* [Problem to solve] Could you transcribe the whole listing, keeping every line exactly the same?

◆ ◆ ◆ ◆

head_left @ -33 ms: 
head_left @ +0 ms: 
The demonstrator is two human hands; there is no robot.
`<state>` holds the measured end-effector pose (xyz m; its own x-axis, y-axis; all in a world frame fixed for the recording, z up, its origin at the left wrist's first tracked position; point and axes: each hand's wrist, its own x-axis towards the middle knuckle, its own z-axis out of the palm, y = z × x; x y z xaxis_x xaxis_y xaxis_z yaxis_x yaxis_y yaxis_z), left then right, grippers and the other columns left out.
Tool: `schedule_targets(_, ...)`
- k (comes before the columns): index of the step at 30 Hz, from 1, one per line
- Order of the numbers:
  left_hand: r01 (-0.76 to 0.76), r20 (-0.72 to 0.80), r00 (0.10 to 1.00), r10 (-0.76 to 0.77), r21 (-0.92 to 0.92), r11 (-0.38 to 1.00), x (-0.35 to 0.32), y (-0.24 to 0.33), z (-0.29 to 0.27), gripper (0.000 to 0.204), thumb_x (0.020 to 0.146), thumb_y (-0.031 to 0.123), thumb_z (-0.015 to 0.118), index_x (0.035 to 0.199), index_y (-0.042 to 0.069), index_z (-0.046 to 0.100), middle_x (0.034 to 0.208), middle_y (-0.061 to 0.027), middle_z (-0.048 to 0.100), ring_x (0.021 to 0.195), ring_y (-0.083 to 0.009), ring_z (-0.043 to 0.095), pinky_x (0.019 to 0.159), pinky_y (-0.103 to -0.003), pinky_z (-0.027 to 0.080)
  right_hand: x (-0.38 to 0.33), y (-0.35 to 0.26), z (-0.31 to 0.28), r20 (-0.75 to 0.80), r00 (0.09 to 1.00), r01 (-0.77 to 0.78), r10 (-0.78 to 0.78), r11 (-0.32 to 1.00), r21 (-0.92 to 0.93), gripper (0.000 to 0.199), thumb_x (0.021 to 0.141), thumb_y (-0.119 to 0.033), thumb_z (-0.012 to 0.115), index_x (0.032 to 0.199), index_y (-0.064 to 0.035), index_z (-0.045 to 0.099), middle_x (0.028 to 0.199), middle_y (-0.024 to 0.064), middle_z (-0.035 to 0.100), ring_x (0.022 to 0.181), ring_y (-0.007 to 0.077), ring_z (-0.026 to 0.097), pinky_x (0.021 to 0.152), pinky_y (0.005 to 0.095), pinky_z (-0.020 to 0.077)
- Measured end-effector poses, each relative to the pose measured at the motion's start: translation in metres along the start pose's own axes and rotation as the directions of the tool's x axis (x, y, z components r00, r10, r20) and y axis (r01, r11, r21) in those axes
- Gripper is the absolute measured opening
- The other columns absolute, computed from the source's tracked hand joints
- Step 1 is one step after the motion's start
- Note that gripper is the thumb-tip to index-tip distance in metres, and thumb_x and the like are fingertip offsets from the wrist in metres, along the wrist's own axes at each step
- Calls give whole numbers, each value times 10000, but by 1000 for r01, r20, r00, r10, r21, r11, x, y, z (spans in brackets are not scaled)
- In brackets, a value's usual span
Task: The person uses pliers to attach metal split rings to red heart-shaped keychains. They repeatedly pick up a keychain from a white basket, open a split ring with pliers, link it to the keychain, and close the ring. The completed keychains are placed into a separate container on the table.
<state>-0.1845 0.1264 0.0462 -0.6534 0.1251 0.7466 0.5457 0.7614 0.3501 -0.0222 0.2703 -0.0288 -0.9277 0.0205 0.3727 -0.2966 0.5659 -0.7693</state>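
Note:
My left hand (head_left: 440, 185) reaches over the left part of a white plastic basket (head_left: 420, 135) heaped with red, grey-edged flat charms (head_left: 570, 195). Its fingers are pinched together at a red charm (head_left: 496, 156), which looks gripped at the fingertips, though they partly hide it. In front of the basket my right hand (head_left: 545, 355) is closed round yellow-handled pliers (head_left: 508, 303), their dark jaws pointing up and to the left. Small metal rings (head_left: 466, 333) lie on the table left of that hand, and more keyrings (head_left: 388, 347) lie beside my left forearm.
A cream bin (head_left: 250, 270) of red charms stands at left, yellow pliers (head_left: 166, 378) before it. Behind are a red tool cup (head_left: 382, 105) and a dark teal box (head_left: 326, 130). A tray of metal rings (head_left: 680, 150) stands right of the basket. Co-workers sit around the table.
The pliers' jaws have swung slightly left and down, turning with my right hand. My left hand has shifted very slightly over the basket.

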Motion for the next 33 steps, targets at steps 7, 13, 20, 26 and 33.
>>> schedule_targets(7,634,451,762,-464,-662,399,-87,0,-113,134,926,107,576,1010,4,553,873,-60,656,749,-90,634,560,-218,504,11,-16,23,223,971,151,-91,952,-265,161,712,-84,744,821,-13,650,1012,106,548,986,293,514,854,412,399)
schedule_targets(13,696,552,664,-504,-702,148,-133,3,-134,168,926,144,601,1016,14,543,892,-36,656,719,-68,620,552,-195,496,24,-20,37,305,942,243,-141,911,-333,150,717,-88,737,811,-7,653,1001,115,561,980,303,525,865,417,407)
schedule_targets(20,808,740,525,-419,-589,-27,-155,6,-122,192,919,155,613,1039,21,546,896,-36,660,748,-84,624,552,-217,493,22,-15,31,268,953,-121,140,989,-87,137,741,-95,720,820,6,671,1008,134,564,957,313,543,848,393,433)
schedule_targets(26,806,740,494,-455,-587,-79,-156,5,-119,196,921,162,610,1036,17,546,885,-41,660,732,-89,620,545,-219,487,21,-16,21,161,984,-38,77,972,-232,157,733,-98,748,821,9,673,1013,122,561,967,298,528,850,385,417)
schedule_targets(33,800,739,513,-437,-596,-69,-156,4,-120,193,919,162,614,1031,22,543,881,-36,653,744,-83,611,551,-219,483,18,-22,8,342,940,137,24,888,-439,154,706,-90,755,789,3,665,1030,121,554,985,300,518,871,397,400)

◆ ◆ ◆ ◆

* [Result for this exercise]
head_left @ -33 ms: 
head_left @ +0 ms: 
The demonstrator is two human hands; there is no robot.
`<state>` holds the measured end-effector pose (xyz m; its own x-axis, y-axis; all in a world frame fixed for the recording, z up, its origin at the left wrist's first tracked position; point and axes: each hand's wrist, its own x-axis towards the middle knuckle, its own z-axis out of the palm, y = z × x; x y z xaxis_x xaxis_y xaxis_z yaxis_x yaxis_y yaxis_z), left then right, grippers and the other columns left out.
Tool: `schedule_targets(_, ...)`
- k (comes before the columns): index of the step at 30 Hz, from 1, one per line
- Order of the numbers:
  left_hand: r01 (-0.76 to 0.76), r20 (-0.72 to 0.80), r00 (0.10 to 1.00), r10 (-0.76 to 0.77), r21 (-0.92 to 0.92), r11 (-0.38 to 1.00), x (-0.35 to 0.32), y (-0.24 to 0.33), z (-0.29 to 0.27), gripper (0.000 to 0.204), thumb_x (0.020 to 0.146), thumb_y (-0.031 to 0.123), thumb_z (-0.015 to 0.118), index_x (0.035 to 0.199), index_y (-0.042 to 0.069), index_z (-0.046 to 0.100), middle_x (0.034 to 0.208), middle_y (-0.061 to 0.027), middle_z (-0.048 to 0.100), ring_x (0.021 to 0.195), ring_y (-0.083 to 0.009), ring_z (-0.043 to 0.095), pinky_x (0.019 to 0.159), pinky_y (-0.103 to -0.003), pinky_z (-0.027 to 0.080)
  right_hand: x (-0.38 to 0.33), y (-0.35 to 0.26), z (-0.31 to 0.28), r20 (-0.75 to 0.80), r00 (0.09 to 1.00), r01 (-0.77 to 0.78), r10 (-0.78 to 0.78), r11 (-0.32 to 1.00), r21 (-0.92 to 0.93), gripper (0.000 to 0.199), thumb_x (0.021 to 0.141), thumb_y (-0.119 to 0.033), thumb_z (-0.012 to 0.115), index_x (0.032 to 0.199), index_y (-0.064 to 0.035), index_z (-0.045 to 0.099), middle_x (0.028 to 0.199), middle_y (-0.024 to 0.064), middle_z (-0.035 to 0.100), ring_x (0.022 to 0.181), ring_y (-0.007 to 0.077), ring_z (-0.026 to 0.097), pinky_x (0.021 to 0.152), pinky_y (0.005 to 0.095), pinky_z (-0.020 to 0.077)
- Measured end-effector poses, each relative to the pose measured at the motion's start: translation in metres along the start pose's own axes and rotation as the directions of the tool's x axis (x, y, z components r00, r10, r20) and y axis (r01, r11, r21) in those axes
- Gripper is the absolute measured opening
- The other columns absolute, computed from the source's tracked hand joints
- Step 1 is one step after the motion's start
- Note that gripper is the thumb-tip to index-tip distance in metres, and thumb_x and the like are fingertip offsets from the wrist in metres, along the wrist's own axes at each step
- Calls give whole numbers, each value times 10000, but by 1000 for r01, r20, r00, r10, r21, r11, x, y, z (spans in brackets are not scaled)
- In brackets, a value's usual span
Task: The person uses pliers to attach metal split rings to red heart-shaped keychains. They repeatedly pick up a keychain from a white basket, open a split ring with pliers, link it to the keychain, and close the ring. The completed keychains are placed into a separate container on the table.
<state>-0.1845 0.1264 0.0462 -0.6534 0.1251 0.7466 0.5457 0.7614 0.3501 -0.0222 0.2703 -0.0288 -0.9277 0.0205 0.3727 -0.2966 0.5659 -0.7693</state>
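Note:
My left hand (head_left: 440, 185) reaches over the left part of a white plastic basket (head_left: 420, 135) heaped with red, grey-edged flat charms (head_left: 570, 195). Its fingers are pinched together at a red charm (head_left: 496, 156), which looks gripped at the fingertips, though they partly hide it. In front of the basket my right hand (head_left: 545, 355) is closed round yellow-handled pliers (head_left: 508, 303), their dark jaws pointing up and to the left. Small metal rings (head_left: 466, 333) lie on the table left of that hand, and more keyrings (head_left: 388, 347) lie beside my left forearm.
A cream bin (head_left: 250, 270) of red charms stands at left, yellow pliers (head_left: 166, 378) before it. Behind are a red tool cup (head_left: 382, 105) and a dark teal box (head_left: 326, 130). A tray of metal rings (head_left: 680, 150) stands right of the basket. Co-workers sit around the table.
The pliers' jaws have swung slightly left and down, turning with my right hand. My left hand has shifted very slightly over the basket.
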
Motion for the next 33 steps, targets at steps 7, 13, 20, 26 and 33.
>>> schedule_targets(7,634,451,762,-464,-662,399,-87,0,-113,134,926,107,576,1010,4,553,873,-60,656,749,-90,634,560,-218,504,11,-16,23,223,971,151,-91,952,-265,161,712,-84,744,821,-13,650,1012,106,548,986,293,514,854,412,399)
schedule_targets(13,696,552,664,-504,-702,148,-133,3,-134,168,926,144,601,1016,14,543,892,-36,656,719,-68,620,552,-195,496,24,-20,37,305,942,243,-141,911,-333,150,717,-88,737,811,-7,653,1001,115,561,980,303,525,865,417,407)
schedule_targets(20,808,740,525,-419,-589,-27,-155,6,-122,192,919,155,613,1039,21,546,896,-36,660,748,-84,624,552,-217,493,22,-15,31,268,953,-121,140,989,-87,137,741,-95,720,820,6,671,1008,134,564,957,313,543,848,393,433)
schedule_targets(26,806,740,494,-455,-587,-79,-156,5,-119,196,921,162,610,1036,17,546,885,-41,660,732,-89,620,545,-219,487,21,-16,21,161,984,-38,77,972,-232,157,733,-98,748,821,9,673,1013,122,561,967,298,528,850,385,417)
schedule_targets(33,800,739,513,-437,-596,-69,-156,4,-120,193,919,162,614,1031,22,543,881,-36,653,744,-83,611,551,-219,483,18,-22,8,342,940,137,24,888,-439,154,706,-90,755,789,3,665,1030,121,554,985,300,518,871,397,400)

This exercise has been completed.